I still need to do the disability letter, it’s due a week from today, so that’s a non-negotiable. And I’ve got to clean this place and start packing. And somehow find somewhere to live.

It feels like every time I write anything on here, I’m just realizing how deeply miserable I feel. How everything feels like hopeless drudgery, and this is one of those times. I feel bad about it because who wants to read endless–and it does feel endless–unhappiness and misery? Who wants to be around that person. I really hope that eventually my posts won’t be so full of ire and dread. But that’s where I’m at these days, full-on, in the thick of my blown-up life.

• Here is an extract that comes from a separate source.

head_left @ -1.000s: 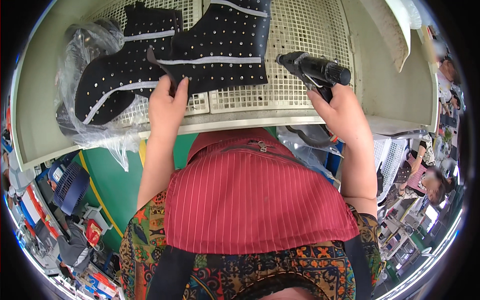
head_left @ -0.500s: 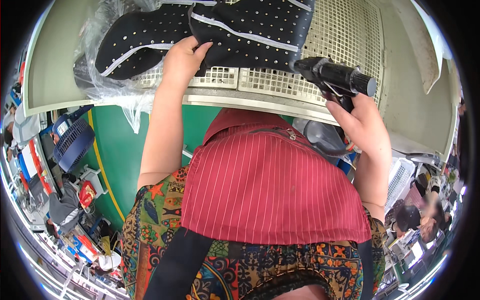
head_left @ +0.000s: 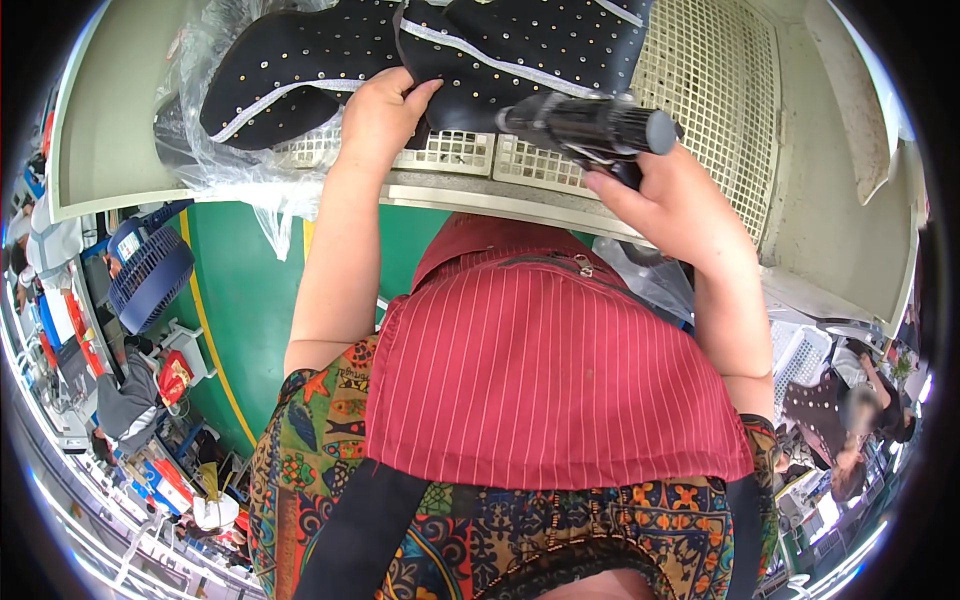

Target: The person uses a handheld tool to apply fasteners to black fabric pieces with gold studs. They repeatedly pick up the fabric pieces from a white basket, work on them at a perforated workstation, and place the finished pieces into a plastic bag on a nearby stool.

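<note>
Black sheet material (head_left: 315, 60) with small shiny studs and silvery-grey strips lies over the perforated bench at the top of the view. My left hand (head_left: 382, 118) grips its near edge, thumb and fingers closed at a fold. In my right hand (head_left: 680, 205) is a black pistol-shaped tool (head_left: 590, 125) with a thick round barrel. Its front end points left, close to the material's near right part. The fingers behind its handle are partly hidden, and I cannot make out its exact kind.
Cream grid panels (head_left: 715, 90) form the bench top, bounded by a raised front edge (head_left: 480, 197) and side walls. Crumpled clear plastic (head_left: 195, 140) lies at the left. A blue fan (head_left: 150, 275) stands on the left; a white basket (head_left: 798, 360) sits low right.
My right hand has carried the black tool left, over the material's near right part. The left hand keeps its grip; the bench and material appear slightly shifted right and up in view.
</note>
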`<state>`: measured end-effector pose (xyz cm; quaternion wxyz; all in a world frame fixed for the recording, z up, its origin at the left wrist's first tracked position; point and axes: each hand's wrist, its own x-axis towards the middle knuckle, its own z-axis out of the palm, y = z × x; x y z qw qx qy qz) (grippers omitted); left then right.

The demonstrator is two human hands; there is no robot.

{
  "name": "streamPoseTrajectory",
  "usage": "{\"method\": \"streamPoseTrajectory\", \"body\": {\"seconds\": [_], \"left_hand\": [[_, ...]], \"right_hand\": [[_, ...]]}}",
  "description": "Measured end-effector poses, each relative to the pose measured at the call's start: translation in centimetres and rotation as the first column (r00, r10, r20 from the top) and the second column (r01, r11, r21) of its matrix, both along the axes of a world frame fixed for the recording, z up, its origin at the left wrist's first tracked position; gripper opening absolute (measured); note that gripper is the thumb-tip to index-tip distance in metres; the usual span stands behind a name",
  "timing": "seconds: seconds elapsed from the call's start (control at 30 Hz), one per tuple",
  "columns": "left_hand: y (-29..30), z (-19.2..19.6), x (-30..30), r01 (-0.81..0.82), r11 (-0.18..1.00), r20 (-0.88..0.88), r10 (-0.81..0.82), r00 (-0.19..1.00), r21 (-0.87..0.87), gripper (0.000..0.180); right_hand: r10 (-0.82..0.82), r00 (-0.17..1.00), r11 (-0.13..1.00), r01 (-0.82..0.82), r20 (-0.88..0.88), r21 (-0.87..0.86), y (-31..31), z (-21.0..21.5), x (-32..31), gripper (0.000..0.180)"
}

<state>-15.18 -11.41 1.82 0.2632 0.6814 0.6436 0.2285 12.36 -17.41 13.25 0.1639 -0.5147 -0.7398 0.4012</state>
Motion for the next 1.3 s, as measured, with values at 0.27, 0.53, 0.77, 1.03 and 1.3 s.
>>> {"method": "streamPoseTrajectory", "body": {"seconds": [0.27,0.53,0.77,1.03,1.3], "left_hand": [[0.2,0.9,0.2,-0.022,0.986,0.066,0.033,0.997,-0.168,0.023],[0.4,5.1,2.9,0.239,0.806,-0.409,0.004,0.913,0.541,0.067],[4.0,5.9,3.9,0.638,0.765,-0.667,-0.432,0.608,0.087,0.049],[7.5,5.2,4.7,0.798,0.602,-0.528,-0.691,0.494,-0.041,0.017],[9.2,10.2,5.4,0.651,0.759,0.138,-0.648,0.749,0.023,0.015]], "right_hand": [[-0.210,0.960,0.974,0.222,0.187,-0.041,-3.0,0.1,7.4,0.028],[-0.497,0.868,0.826,0.472,-0.004,-0.309,-4.8,0.3,10.8,0.031],[-0.840,0.517,0.501,0.619,-0.167,-0.605,-4.4,-4.7,14.6,0.028],[-0.859,0.422,0.423,0.904,0.289,-0.064,-7.8,-7.0,15.2,0.056],[-0.799,0.571,0.601,0.767,-0.188,-0.226,-8.8,-5.4,5.9,0.048]]}}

Goals for this Coming Week

Writing

  • work on blog at least five days
  • at least fourteen sessions of digitizing old writing
  • finish disability letter for the school

Music

Lifestyle

  • sleep without the phone (a struggle you can read about here) – this will put me at 203 nights (29 weeks) in a row
  • write Morning Pages every day
  • don’t look at phone until after Morning Pages
  • do an Artist Date
  • clean my apartment – it’s gotten totally out of control and I have to move in less than a month so yeah

-April

PD: The pictures shows a spiral-bound notebook with GOALS written at the top, with a pen, glasses, a clock and a bit of a plant nearby in the corner of the picture. I liked the spiral-bound notebook and pen since I’m struggling with so much handwritten material, and the clock felt like it fit too.

Notes:

2 thoughts on “Creativity Goals Check-In October 4, 2020

  1. I know the digitizing really sucks. It may feel like you‘re barely making any progress on it, but the fact that you’re approaching the end of Phase One is still significant…at least it’s that much farther along than you were before.

    And even with all that, you’ve still been able to pursue at least some of your other creative goals, especially your blogging and music. That counts for a lot too.

    I really love the way you’re trying to reframe this as a service to your younger self who did all that writing…I think that’s a very self-nurturing and heathy way to look at it.